Academic journal article Journal of Healthcare Management

Physician Compensation in a World of Health System Consolidation and Integration

Academic journal article Journal of Healthcare Management

Physician Compensation in a World of Health System Consolidation and Integration

Article excerpt

As U.S. healthcare market dynamics encourage increased consolidation of physician practices with community health systems, questions relating to the future of provider compensation designs loom large.

A provider compensation framework becomes especially important as health systems' operating revenue structures shift and they assume financial risk from third-party payers, including governmental payers. To offset that risk, leaders of community health systems must determine how to align the financial incentives of employed physicians and other licensed providers with those providers practicing in the new world of value-based reimbursement models.

Some of those leaders might perceive the changes in healthcare reimbursement models as disruptive to employed physician compensation models built on productivity measures--whereby physicians are encouraged to do more and bill more. However, leaders of well-established integrated health systems seem little concerned with how a reforming healthcare market may disrupt physician compensation designs.

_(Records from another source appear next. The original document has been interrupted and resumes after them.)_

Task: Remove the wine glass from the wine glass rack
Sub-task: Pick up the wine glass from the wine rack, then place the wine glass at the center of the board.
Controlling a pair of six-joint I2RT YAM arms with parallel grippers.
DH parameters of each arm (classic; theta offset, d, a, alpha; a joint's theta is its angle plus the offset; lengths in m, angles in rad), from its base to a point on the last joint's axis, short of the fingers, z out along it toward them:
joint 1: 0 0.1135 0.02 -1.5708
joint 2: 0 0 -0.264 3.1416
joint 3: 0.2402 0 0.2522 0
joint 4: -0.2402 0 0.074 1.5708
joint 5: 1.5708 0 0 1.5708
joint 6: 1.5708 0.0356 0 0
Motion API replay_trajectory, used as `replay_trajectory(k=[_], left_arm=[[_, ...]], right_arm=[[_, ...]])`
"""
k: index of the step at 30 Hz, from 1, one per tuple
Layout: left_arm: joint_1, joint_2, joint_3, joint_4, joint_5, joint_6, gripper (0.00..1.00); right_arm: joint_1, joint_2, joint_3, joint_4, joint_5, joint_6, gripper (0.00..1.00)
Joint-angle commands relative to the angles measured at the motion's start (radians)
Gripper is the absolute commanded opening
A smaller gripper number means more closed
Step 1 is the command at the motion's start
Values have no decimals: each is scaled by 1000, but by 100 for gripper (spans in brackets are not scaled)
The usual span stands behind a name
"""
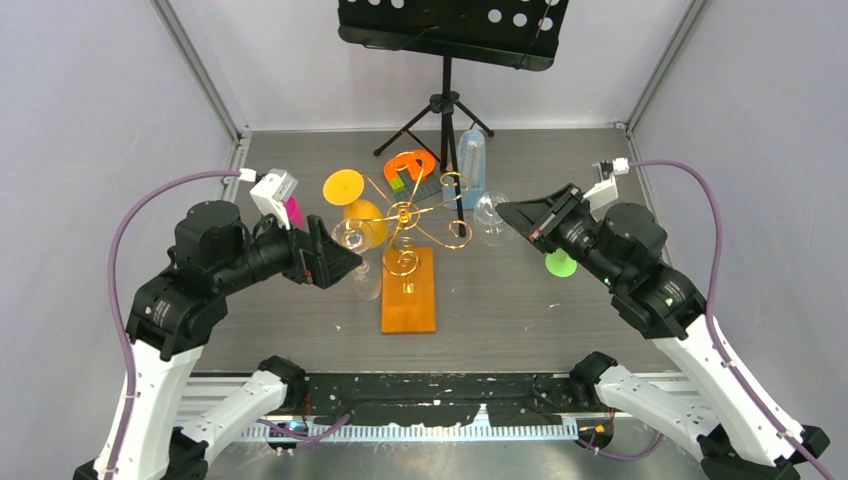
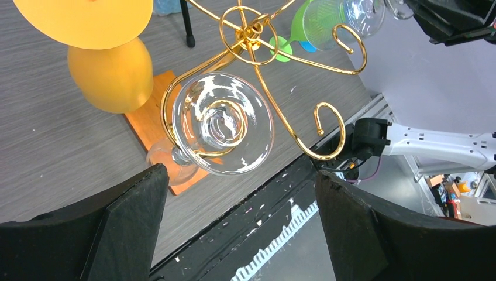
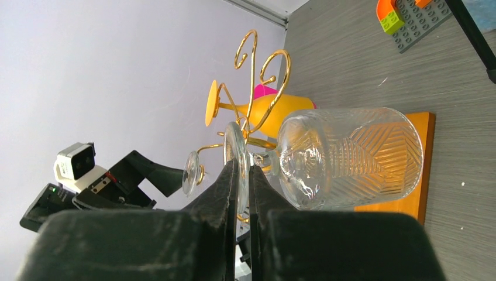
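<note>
At the top centre a black music stand rises on tripod legs from the grey wood-grain counter. Just right of its pole stands a pale blue bottle. Left of the pole, an orange arch brick and a lime brick sit on a grey studded plate.

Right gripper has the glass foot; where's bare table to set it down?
Bare table lies between the orange base and the right arm, toward the near edge; also left of the base. Crowded behind the rack: bricks, bottle, tripod.
</note>
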Motion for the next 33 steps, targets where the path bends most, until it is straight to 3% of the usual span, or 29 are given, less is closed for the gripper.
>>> replay_trajectory(k=[1, 12, 20, 28, 33], left_arm=[[5, -10, 50, -13, 23, 7, 93], [5, -37, 136, -186, 100, 15, 94], [2, -160, -78, -52, 212, -140, 94], [2, -257, -202, 49, 251, -308, 94], [2, -344, -322, 119, 276, -426, 93]], right_arm=[[-5, -84, -29, 66, -23, -38, 6], [-7, -217, -86, -31, -196, -236, 6], [-7, -253, -111, -76, -383, -430, 6], [20, -276, -236, 71, -585, -531, 6], [175, -269, -278, 165, -498, -615, 6]])
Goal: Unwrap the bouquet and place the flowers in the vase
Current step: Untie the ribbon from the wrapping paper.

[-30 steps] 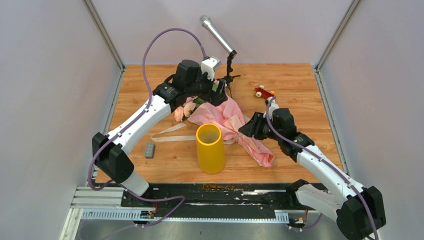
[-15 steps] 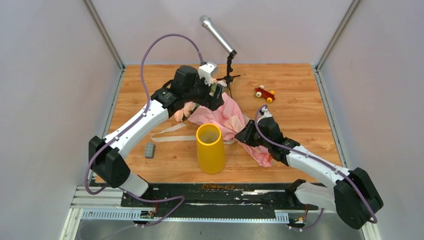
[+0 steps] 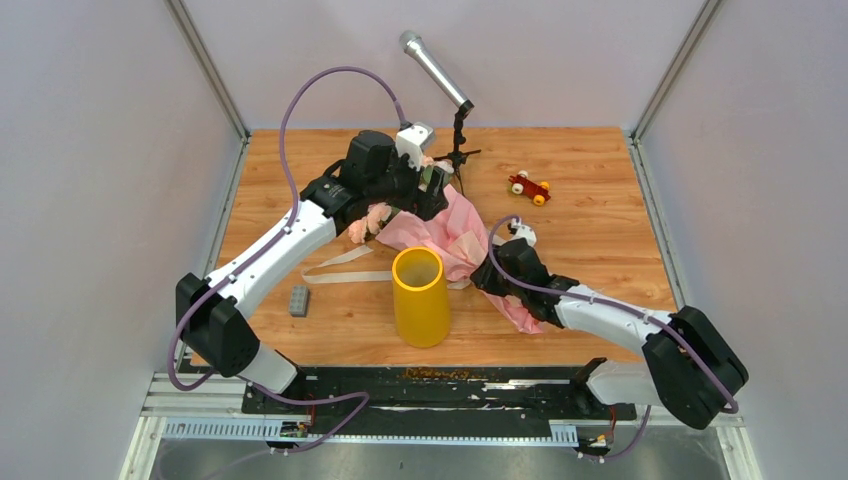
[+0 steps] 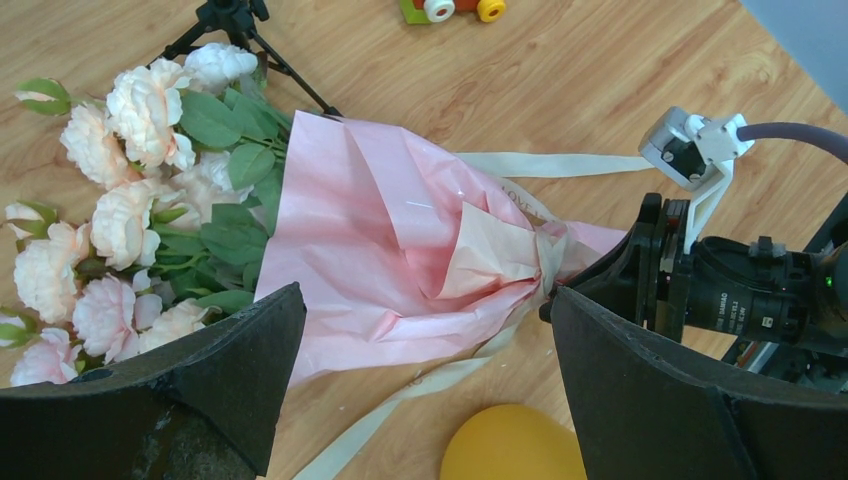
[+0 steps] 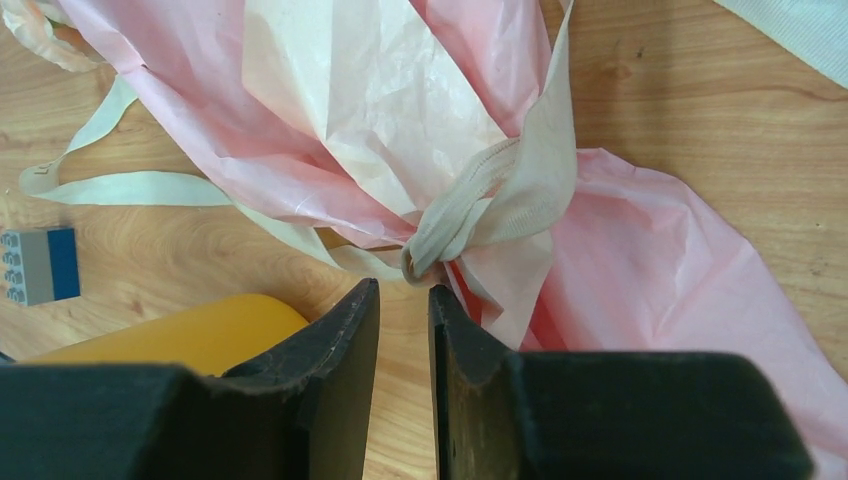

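Standing nearest you is the vase (image 3: 420, 297), upright on the table (image 3: 600, 230). Just beyond it, your right gripper (image 5: 403, 290) has its jaws almost together at the ribbon knot (image 5: 470, 215); you cannot tell whether they pinch it. The bouquet (image 3: 455, 235) lies behind the vase, paper on and tied. Farther back, your left gripper (image 4: 425, 300) hangs spread wide over the paper, grasping nothing, with the flowers (image 4: 140, 200) at the bouquet's far end.
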Action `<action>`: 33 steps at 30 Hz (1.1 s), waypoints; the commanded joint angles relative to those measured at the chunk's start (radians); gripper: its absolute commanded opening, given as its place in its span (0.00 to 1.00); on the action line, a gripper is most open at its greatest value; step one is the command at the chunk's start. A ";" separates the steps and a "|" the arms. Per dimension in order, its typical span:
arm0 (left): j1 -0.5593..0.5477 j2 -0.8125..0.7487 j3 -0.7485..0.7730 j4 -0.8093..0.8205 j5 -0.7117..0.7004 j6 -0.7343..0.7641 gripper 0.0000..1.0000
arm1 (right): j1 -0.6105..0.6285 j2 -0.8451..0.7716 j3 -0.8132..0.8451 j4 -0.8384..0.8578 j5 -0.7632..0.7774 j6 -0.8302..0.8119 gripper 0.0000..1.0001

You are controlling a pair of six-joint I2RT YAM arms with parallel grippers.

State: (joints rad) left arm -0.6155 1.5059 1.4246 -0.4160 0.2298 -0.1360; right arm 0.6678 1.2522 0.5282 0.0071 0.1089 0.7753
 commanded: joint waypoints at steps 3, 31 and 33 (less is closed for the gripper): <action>0.001 -0.039 -0.001 0.040 0.008 -0.007 1.00 | 0.008 0.048 0.040 0.080 0.047 -0.041 0.25; 0.002 -0.030 0.000 0.038 0.014 -0.012 1.00 | 0.012 -0.154 -0.001 -0.029 0.022 -0.022 0.00; 0.002 -0.030 0.000 0.038 0.012 -0.011 1.00 | 0.012 -0.168 -0.016 -0.029 0.016 -0.021 0.00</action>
State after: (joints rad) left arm -0.6155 1.5055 1.4197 -0.4145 0.2337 -0.1406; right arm 0.6739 1.1191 0.5392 0.0006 0.1398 0.7395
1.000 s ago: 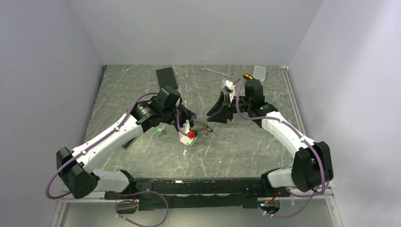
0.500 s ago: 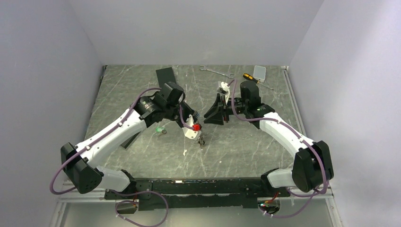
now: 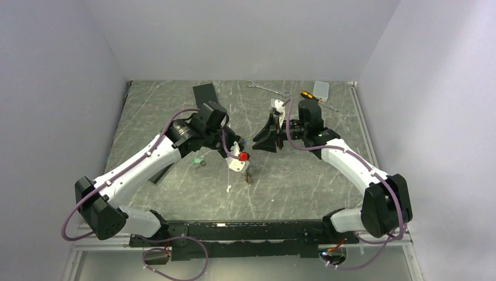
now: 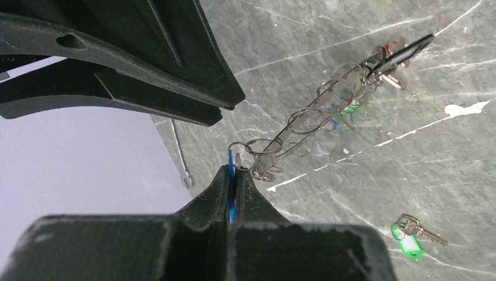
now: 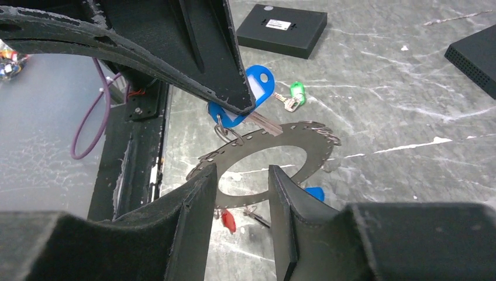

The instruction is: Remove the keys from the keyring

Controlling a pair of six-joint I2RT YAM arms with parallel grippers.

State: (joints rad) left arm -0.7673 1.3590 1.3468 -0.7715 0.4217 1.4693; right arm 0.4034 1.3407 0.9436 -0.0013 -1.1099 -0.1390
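Over the last second the left fingers (image 3: 234, 163) have shifted rearward, keys (image 3: 249, 175) dangling beneath; the right fingers (image 3: 263, 139) stand at their two o'clock. Left wrist: fingers clamped on a blue tag (image 4: 231, 175), keyring (image 4: 304, 120) stretching toward two o'clock over the worktop (image 4: 362, 193). Right wrist: fingers apart, ring visible between them.

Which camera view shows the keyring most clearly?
The right wrist view: there the keyring appears almost face-on, so its flat grey band and hollow centre are plain. The left wrist view shows the keyring edge-on, with small wire rings along it. The top external view gives only a tiny dark shape.
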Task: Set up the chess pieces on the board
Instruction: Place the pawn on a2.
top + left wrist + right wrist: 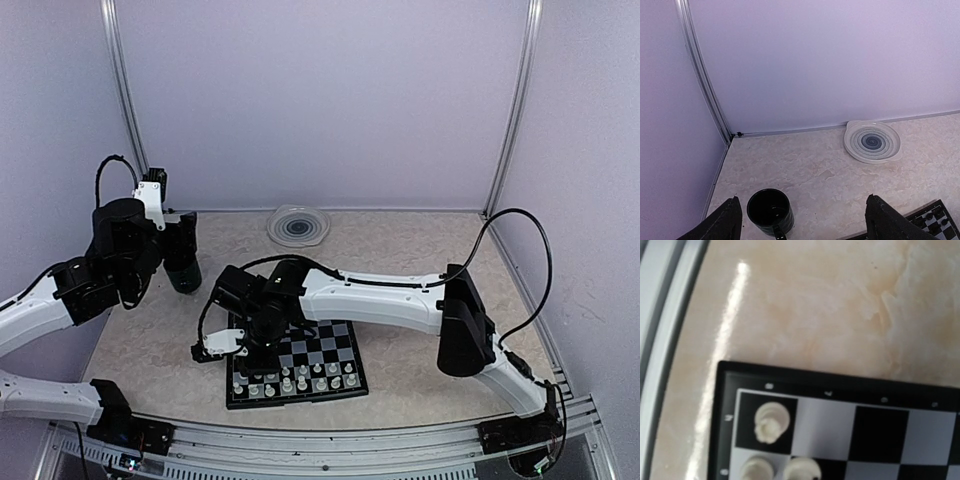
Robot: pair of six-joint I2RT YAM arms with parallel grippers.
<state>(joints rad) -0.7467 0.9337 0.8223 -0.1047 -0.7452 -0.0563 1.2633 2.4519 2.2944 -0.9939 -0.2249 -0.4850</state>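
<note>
The board [345, 352] lies near the table's front edge, with cream chess pieces [302, 379] standing in its two nearest rows. My right gripper [252, 338] hangs low over the board's left part; its fingers are hidden from its own wrist camera and it is shut. That view looks straight down on a board [875, 390] corner, with three cream pieces [771, 421] on the squares. My left gripper [802, 212] is wide open, its fingers [720, 222] on either side of a black cup [771, 212] and holding nothing.
A round ridged plate [298, 225] sits at the back wall, also seen in the left wrist view as the plate [872, 141]. The black cup [185, 272] stands left of the board. Metal frame posts rise at both back corners.
</note>
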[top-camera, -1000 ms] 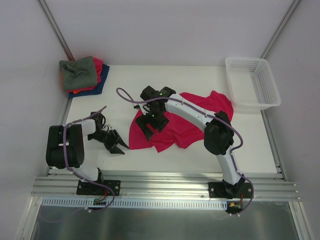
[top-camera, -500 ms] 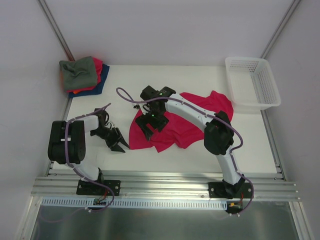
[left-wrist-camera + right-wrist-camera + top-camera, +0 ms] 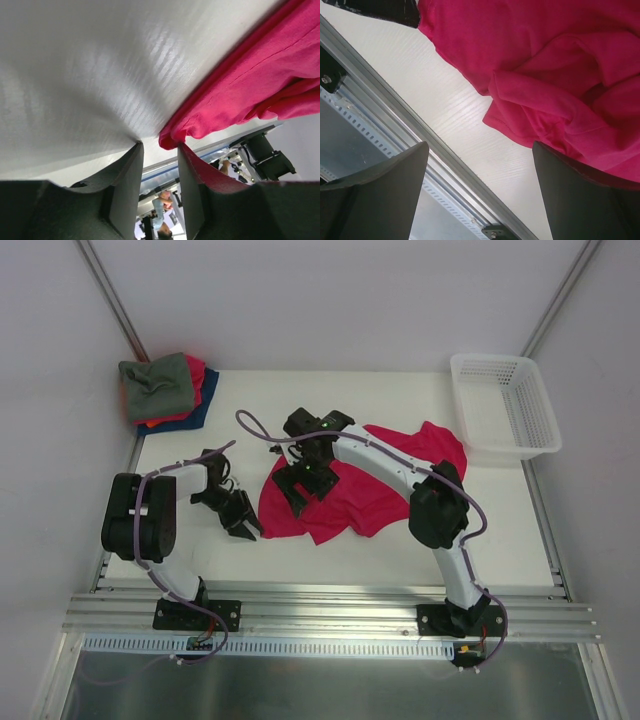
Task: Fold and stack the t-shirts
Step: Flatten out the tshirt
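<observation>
A crimson-red t-shirt (image 3: 375,485) lies crumpled in the middle of the table. My left gripper (image 3: 245,524) is low at the shirt's near-left corner. In the left wrist view that gripper (image 3: 159,145) is open, and the corner of the shirt (image 3: 172,136) sits right at the fingertips, not clamped. My right gripper (image 3: 300,486) hangs over the shirt's left part. In the right wrist view it (image 3: 480,145) is wide open, with the shirt's folds (image 3: 545,60) below it. A grey-green shirt (image 3: 157,386) tops a folded pile on a red and a dark blue shirt (image 3: 203,408) at the back left.
A white lattice basket (image 3: 503,405) stands at the back right. The metal rail (image 3: 330,600) runs along the table's near edge. Walls close in on the left and right sides.
My left gripper has moved right and a little away from the near edge, up to the red shirt's corner. The right gripper has barely shifted.
</observation>
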Action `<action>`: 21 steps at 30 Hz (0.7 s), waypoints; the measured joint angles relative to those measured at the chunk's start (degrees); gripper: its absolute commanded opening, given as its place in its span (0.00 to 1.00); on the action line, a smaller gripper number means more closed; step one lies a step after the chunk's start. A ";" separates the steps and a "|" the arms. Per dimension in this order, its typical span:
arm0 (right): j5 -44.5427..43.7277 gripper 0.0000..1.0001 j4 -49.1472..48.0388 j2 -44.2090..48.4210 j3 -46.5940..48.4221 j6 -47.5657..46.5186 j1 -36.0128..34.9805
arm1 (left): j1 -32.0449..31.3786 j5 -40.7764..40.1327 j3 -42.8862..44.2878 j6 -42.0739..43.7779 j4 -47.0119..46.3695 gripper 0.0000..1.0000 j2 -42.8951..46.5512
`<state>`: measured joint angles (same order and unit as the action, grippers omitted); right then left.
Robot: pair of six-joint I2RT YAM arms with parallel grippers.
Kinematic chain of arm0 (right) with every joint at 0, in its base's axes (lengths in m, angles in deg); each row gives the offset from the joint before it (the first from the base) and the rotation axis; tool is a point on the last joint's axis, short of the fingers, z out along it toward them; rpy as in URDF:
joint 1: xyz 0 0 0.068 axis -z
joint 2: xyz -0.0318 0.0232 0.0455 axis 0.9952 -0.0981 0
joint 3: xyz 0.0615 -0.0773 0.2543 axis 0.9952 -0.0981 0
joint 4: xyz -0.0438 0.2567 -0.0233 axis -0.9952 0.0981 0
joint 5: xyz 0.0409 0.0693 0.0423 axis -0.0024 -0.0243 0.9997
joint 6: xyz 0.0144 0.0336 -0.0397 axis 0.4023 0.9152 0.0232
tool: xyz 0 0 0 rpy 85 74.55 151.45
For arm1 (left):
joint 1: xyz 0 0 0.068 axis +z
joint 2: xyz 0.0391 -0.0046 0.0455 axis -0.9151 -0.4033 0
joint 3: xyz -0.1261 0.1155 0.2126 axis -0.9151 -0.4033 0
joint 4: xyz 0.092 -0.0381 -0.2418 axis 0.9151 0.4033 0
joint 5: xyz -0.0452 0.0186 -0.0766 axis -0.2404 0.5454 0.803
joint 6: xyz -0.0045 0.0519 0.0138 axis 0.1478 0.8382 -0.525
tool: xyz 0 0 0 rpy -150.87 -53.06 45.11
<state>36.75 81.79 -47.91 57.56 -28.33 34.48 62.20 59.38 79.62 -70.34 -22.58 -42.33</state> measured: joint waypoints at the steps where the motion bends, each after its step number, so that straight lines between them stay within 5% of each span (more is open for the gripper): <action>1: 0.00 0.90 -0.02 0.00 0.00 0.07 0.22 | -0.42 -0.22 0.20 0.00 -0.02 0.28 -0.07; 21: 0.13 0.90 -0.42 -0.22 0.48 0.92 0.79 | -1.31 -4.02 -0.70 0.04 -2.32 0.28 3.58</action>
<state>36.88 81.37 -48.13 58.04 -27.41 35.27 60.89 55.36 78.92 -70.29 -24.90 -38.75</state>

By definition, the integrated model allows for internal control over the design and management of these plans, permitting responsiveness that is unavailable to the conventional models where community hospitals and independent physicians are individually exposed to contracting and reimbursement model disruptions.

In a recent study by faculty and staff affiliated with the MHA and Executive Studies programs at the University of Minnesota on behalf of MedPAC, 15 senior leaders of integrated health systems in the United States were interviewed about the future of community health system reimbursement models and physician compensation designs (Christianson, Zismer, White, & Zeglin, 2011). A portion of the study, on the issue of alignment of incentives, was conducted in a structured interview format.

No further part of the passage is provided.